Does Anna's Archive or a similar site host, say, the complete New York Times (pre-1930) as a full PDF download set? And every other newspaper too?
Tons of public domain sources are locked into websites like Newspapers.com or the nearly-dead and now completely unsearchable old Google News / Newspaper.
It would be nice if the massive pursuit of AI training data resulted in some fully-legal open source alternatives to these proprietary, outdated, or abandoned sites. I know some of it is available via the Internet Archive, etc., but something new with an AI-powered search and finding aid sounds so useful.
> complete New York Times (pre-1930)
https://archive.org/search?query=title%3ANew+York+Times&sort...
> as a full PDF download set
I imagine it's possible to achieve this through torrents from Anna's, but you'd have to search and compile the list of all individual PDFs.

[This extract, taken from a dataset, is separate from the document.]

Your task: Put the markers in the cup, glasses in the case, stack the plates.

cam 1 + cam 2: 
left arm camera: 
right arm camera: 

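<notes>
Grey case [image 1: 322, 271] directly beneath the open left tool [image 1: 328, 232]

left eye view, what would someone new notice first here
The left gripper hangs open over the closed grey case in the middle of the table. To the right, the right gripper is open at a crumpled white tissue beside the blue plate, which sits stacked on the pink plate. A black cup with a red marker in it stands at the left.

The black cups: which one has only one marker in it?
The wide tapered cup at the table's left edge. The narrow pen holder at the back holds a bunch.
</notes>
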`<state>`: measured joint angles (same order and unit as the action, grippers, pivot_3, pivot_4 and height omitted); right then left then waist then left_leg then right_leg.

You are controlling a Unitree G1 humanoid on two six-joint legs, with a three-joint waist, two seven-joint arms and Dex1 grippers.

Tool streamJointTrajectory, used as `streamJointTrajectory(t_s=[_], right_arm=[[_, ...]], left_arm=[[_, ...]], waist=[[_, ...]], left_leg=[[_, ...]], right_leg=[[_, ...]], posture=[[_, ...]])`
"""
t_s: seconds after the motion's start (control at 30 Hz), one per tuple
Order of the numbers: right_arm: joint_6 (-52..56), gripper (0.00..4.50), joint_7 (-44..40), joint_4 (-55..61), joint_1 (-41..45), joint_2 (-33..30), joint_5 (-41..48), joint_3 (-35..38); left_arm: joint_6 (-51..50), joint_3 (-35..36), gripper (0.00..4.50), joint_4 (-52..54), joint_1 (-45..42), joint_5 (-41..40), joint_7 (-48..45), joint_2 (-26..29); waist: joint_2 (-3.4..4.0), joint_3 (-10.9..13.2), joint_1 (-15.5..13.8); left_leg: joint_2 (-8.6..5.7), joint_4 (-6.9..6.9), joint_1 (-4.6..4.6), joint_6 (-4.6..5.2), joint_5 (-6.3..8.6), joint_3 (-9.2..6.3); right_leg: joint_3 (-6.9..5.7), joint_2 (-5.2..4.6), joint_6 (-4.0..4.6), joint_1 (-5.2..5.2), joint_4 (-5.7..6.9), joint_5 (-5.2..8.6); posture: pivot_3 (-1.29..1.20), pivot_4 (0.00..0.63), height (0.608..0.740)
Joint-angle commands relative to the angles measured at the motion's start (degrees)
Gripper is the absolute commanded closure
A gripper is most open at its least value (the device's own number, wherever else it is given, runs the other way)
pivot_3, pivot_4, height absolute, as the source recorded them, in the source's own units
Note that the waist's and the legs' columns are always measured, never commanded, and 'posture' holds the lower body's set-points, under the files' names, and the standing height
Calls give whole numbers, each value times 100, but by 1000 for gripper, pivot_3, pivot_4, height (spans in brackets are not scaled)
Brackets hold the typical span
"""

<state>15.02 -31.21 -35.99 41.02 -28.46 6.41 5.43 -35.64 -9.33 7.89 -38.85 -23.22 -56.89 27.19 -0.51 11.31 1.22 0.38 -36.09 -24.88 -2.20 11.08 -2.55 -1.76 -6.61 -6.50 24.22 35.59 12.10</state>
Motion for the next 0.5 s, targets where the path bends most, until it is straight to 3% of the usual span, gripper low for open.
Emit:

> something new with an AI-powered search
With enough time and willingness, someone could put all the old NYT issues through optical character recognition and convert them to text; then make it available to large language models for semantic search of some kind. Ideally public cultural funds could support the effort as academic research.
It just feels like the complete public domain New York Times should be a big deal. Why is it only available via individual issues in the Internet archive? Why hasn't every single story been cut out individually, fully OCR'd, so that it shows up as a top hit on Google? And do that for every public domain newspaper around the country, too.